Issues like air pollution are often framed as a physical health problem leading to a spectrum of acute and chronic illnesses such as asthma, cardiovascular disease and lung cancer. But co-lead author Tamma Carleton, an assistant professor at UC Santa Barbara’s Bren School of Environmental Science & Management, knows these environmental factors can take a toll on mental health as well. She’s previously studied the effect of temperature on suicide rates in India, finding that excessive heat drives those rates up. So she was curious when she noticed the rate in China dropping far faster than its decline in the rest of the world. In 2000, the country’s per-capita suicide rate was higher than global average; two decades later it has fallen below that average, which itself is declining.
At the same time, air pollution levels were plummeting. “It’s very clear that the war on pollution in the last seven to eight years has led to unprecedented declines in pollution at a speed that we really haven’t seen anywhere else,” said Carleton. Perhaps these two phenomena were related, Carleton thought.
Carleton and co-lead author Peng Zhang, a former UCSB doctoral student, teamed up with researchers in Xanghai and Beijing to examine the effects of China’s recent crackdown on air pollution on suicide rates across the country. They gathered demographic data from 2013 through 2017 from the Chinese Center for Disease Control and Prevention and meteorological data from the China Meteorological Data Service Center.
The team faced a tricky task.
“One of the bigger challenges with prior work on this problem is that air pollution is correlated with a lot of things,” said Carleton. For instance, economic activity, commuting patterns, even industrial output correlate with pollution. And these activities can also affect suicide rates. “Our goal was to isolate just the role of pollution on suicide as opposed to all the other things that might be correlated with air pollution.”
To this aim, they took advantage of an atmospheric condition called an inversion, where warm air traps a layer of cold air beneath it like a lid on a pot. This can concentrate air pollution near the surface, leading to days with higher pollution levels that aren’t correlated with human activity. This relatively random phenomenon enabled Carleton, Zhang and their co-authors to isolate the effects of air pollution on suicide rates. By decoupling pollution levels from human activity — which influences human behavior — the authors believe they’ve truly identified a causal effect.
The team compared suicide numbers across 600 counties between weeks with inversions and those with more typical weather, running the data through a statistical model. “Suicide rates increase substantially when air pollution rises,” the authors found. The effect was particularly strong for elderly people, with older women 2.5 times more vulnerable than other groups.
The authors aren’t certain why older women are especially vulnerable to this effect, though it may be partly cultural. Previous research suggests that most suicides by women in China are driven by acute crises. So if pollution has an acute effect on mental health, it could disproportionately impact older women.
And the phenomenon does appear to happen relatively quickly. Rates increase within the first week of exposure, and then abruptly decline once conditions improve. This suggests that pollution may have a direct neurologic effect, rather than creating chronic health issues that drive suicide rates up later on.

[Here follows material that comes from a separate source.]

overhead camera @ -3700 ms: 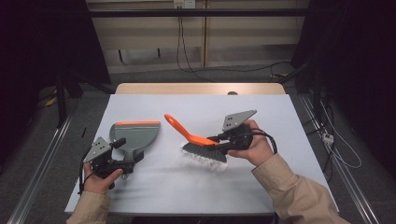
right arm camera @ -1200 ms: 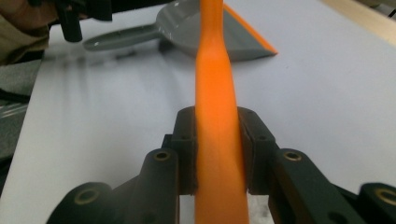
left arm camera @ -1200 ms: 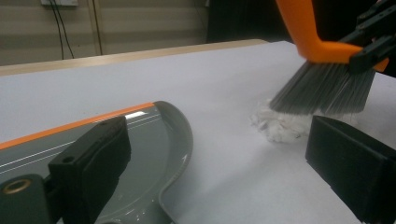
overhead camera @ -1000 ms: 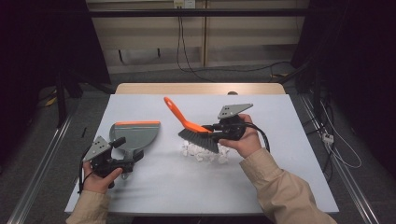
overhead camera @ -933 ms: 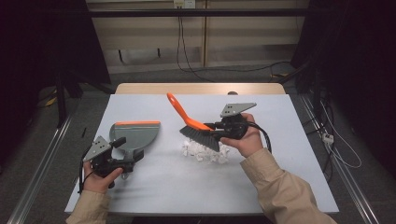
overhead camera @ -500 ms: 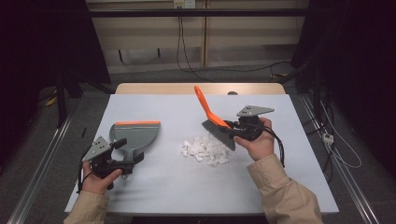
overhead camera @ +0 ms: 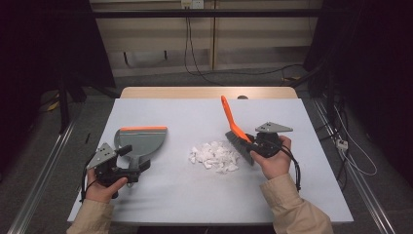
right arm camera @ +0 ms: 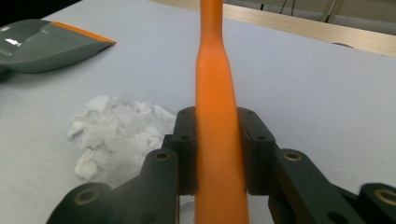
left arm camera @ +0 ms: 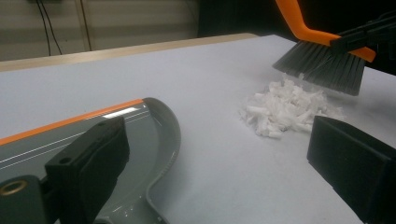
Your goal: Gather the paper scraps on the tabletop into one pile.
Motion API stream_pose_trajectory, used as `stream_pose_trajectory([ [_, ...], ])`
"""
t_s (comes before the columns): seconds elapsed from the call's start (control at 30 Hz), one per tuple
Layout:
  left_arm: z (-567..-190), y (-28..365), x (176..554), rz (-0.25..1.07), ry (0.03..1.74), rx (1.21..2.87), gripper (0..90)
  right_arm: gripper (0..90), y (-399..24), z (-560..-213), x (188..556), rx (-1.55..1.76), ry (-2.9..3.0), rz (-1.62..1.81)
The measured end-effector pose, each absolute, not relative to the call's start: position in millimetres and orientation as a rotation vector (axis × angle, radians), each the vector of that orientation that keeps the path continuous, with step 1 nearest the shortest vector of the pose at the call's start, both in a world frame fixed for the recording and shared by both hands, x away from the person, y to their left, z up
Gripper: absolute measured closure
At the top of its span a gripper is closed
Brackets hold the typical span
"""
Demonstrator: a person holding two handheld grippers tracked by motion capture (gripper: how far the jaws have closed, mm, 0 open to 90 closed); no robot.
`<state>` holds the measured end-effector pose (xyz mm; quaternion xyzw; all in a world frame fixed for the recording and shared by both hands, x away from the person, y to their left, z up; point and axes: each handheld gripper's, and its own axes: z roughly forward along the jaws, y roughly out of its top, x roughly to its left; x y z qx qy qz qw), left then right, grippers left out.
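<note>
OK, your right gripper (overhead camera: 254, 144) is clamped on the stiff brush (overhead camera: 236, 138) handle; paper scraps (overhead camera: 214, 156) beside its bristles are featherlight, so sweep gently.

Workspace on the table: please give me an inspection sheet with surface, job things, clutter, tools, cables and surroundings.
Surface: white table top, flat; wooden edge at the far side.
Job's things: pile of white paper scraps in the middle; grey dustpan with orange lip to its left; orange-handled brush to its right, bristles beside the pile.
Clutter: nothing seen besides the scraps.
Tools: right tool shut on the brush handle; left tool at the dustpan handle, jaws apart in the left gripper view, grip unclear.
Cables: black cable trails from the right tool; wires hang behind the table.
Surroundings: dark room, floor rails at the sides.
</note>
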<state>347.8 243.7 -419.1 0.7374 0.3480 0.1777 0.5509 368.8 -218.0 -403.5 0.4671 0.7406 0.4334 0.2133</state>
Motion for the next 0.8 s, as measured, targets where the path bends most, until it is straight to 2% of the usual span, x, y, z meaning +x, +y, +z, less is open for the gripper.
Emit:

Indeed, there is growing evidence that particulate pollution affects neurochemistry.
Pollution is not the only environmental factor influencing suicide rates, but Carleton said it packs a punch. “Thirty years of warming in India led to about the same magnitude of suicide effects as about five years of air pollution control in China,” she explained.
“We often think about suicide and mental health as a problem to be understood and solved at an individual level,” she continued. “This result points to the important role of public policy, of environmental policy, in mitigating mental health and suicide crises outside of individual-level intervention.”
She hopes the findings can reframe how society approaches suicide prevention. “Public policy about air pollution — something you can’t control, what’s outside your window — is affecting the likelihood that you take your own life. And I think that puts a different lens on the solutions we should be thinking about,” Carleton said. “It’s important that public health officials also know this as our climate gets warmer, and as pollution increases in many developing countries.”
Carleton plans to take a closer look at suicide rates in other Southeast Asian nations. Most suicide research has been conducted in the U.S. and Europe, she explained. It’s less clear what drives suicide in the developing world, which is also where we’re seeing the most rapid environmental change.
Of course, pollution is not the only factor that can lead a person to end their life. “About 10% of the overall decline over these past five years can be attributed to particulate pollution,” Carleton said. “That’s important, but it also leaves 90% unexplained by pollution.”
There are many reasons to control pollution around the world, and now suicide can be added to the conversation. China’s aggressive, successful policies achieved dramatic results in a short timeframe, serving as a potential model for other countries struggling with pollution and helping to reframe discussion about suicide in the modern world.